▶ WORK TASK: The answer is every line in the data below that contains the word "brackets".

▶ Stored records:
+ + + + +

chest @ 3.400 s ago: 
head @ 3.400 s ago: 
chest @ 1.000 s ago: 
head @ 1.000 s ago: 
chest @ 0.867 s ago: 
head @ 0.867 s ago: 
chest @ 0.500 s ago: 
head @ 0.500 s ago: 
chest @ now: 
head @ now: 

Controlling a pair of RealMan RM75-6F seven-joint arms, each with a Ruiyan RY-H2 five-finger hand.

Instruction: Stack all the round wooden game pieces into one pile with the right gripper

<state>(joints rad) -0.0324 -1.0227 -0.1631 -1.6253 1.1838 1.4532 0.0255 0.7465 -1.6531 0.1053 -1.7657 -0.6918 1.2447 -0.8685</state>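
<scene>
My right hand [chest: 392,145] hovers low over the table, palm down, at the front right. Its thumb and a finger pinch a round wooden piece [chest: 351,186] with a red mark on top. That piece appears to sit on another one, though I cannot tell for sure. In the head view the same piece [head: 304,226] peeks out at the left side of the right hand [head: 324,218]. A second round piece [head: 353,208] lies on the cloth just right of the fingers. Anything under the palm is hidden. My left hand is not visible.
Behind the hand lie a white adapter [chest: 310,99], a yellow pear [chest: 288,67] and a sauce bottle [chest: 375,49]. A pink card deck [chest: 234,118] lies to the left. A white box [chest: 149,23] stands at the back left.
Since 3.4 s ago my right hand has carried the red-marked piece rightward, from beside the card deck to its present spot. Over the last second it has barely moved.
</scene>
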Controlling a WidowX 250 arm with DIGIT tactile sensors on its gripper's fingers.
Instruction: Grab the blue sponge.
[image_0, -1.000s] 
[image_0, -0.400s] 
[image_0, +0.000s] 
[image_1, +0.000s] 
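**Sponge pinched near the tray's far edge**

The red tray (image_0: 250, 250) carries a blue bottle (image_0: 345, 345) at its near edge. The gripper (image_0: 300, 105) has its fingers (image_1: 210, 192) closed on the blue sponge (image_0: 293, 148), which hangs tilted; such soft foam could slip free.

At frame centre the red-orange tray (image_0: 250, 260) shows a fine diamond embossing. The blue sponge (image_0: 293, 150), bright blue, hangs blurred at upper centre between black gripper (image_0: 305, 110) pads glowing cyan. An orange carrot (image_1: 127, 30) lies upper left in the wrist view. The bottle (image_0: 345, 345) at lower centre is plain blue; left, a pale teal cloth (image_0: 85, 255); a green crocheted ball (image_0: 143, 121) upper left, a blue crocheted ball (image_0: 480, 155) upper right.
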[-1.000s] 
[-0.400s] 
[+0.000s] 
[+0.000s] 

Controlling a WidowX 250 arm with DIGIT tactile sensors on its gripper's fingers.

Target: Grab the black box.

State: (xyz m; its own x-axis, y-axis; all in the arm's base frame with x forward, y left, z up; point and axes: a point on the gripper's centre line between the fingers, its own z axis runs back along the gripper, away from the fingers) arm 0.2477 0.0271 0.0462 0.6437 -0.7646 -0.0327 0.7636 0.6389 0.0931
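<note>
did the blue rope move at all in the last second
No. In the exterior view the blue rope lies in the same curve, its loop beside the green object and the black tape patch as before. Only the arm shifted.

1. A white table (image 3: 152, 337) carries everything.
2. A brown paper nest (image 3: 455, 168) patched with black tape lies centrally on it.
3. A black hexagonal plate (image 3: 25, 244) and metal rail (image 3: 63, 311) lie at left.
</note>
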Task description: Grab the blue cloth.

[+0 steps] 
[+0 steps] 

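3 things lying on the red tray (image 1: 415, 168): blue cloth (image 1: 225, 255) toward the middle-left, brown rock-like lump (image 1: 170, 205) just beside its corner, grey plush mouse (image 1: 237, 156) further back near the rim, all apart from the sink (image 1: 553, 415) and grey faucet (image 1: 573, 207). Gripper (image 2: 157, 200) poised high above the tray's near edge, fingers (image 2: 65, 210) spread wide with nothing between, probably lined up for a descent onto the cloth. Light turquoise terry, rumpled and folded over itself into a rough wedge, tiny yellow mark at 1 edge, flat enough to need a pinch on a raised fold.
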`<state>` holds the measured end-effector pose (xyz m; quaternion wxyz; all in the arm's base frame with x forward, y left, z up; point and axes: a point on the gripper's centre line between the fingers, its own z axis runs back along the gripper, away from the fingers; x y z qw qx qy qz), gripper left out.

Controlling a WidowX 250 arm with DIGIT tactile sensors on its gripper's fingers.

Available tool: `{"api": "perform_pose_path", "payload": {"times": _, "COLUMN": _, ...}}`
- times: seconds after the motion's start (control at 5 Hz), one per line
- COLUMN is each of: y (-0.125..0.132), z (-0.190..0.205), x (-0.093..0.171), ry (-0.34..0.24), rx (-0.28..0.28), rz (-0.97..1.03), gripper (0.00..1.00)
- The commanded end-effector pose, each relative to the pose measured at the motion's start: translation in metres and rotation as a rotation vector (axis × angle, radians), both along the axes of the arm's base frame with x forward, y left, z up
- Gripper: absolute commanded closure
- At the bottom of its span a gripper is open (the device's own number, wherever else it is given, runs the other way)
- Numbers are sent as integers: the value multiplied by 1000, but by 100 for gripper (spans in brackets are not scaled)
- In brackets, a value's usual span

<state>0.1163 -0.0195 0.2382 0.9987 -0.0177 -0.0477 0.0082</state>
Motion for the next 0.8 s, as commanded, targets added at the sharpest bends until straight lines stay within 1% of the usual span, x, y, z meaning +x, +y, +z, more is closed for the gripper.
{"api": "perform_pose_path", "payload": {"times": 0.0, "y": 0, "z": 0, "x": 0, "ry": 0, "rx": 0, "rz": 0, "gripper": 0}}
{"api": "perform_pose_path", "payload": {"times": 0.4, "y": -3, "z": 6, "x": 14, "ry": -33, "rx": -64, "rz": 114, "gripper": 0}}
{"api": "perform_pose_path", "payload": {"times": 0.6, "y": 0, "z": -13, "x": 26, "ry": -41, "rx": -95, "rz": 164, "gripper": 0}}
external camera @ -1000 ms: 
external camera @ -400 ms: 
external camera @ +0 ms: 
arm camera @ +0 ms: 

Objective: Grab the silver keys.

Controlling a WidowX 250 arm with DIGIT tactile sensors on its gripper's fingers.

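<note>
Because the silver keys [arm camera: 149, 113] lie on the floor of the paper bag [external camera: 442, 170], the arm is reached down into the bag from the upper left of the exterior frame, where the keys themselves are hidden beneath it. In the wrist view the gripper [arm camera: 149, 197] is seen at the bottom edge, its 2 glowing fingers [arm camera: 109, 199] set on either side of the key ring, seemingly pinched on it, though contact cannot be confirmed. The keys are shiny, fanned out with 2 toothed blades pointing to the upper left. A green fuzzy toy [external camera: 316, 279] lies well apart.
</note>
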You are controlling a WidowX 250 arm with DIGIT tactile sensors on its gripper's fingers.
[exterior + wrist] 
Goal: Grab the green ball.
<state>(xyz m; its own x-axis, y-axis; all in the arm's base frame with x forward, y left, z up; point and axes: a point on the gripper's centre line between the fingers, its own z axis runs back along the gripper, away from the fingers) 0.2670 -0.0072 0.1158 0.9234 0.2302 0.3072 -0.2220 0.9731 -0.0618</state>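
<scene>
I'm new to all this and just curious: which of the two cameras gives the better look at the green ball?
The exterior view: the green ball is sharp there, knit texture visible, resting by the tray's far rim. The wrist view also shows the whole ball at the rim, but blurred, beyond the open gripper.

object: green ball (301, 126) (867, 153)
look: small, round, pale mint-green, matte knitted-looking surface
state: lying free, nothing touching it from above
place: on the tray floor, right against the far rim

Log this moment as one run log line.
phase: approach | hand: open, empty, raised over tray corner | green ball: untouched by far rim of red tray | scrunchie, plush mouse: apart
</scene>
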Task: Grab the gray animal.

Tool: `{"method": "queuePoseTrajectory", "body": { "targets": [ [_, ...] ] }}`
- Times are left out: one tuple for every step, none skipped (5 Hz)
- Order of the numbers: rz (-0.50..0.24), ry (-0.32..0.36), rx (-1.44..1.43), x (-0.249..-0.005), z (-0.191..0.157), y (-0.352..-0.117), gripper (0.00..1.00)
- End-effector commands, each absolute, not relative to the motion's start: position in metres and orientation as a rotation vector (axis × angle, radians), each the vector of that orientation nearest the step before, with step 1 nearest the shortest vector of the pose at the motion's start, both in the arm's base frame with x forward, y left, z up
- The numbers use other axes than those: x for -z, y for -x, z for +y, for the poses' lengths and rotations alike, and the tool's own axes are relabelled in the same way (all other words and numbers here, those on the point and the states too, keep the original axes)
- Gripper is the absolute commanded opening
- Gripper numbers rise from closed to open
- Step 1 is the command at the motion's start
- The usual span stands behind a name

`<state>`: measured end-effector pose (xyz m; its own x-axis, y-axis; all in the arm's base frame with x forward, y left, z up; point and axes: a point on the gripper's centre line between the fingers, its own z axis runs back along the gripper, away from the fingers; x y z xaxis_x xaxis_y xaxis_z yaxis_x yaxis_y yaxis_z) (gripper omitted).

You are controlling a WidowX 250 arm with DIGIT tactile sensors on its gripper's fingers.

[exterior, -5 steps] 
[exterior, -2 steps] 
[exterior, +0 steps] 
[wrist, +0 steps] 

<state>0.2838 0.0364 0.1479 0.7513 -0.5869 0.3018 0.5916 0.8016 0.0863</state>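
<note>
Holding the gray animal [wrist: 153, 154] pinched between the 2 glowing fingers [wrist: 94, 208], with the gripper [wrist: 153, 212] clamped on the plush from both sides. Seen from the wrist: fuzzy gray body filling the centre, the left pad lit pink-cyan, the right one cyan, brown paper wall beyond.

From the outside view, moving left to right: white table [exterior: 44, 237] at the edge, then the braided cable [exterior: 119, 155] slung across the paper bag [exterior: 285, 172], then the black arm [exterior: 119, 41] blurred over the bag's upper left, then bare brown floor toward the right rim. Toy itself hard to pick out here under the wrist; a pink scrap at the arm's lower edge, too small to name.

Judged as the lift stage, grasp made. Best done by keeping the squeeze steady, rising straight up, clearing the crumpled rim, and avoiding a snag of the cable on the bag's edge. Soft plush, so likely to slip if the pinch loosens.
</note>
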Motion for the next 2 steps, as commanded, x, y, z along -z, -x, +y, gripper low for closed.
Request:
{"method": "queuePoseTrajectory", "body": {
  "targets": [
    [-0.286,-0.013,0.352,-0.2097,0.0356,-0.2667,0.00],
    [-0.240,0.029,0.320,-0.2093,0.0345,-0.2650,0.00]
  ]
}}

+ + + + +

▶ SOLUTION FOR THIS EXERCISE:
- Numbers are sent as integers: the value multiplied by 1000, but by 100 for gripper (spans in brackets are not scaled)
- In brackets, a value's usual span

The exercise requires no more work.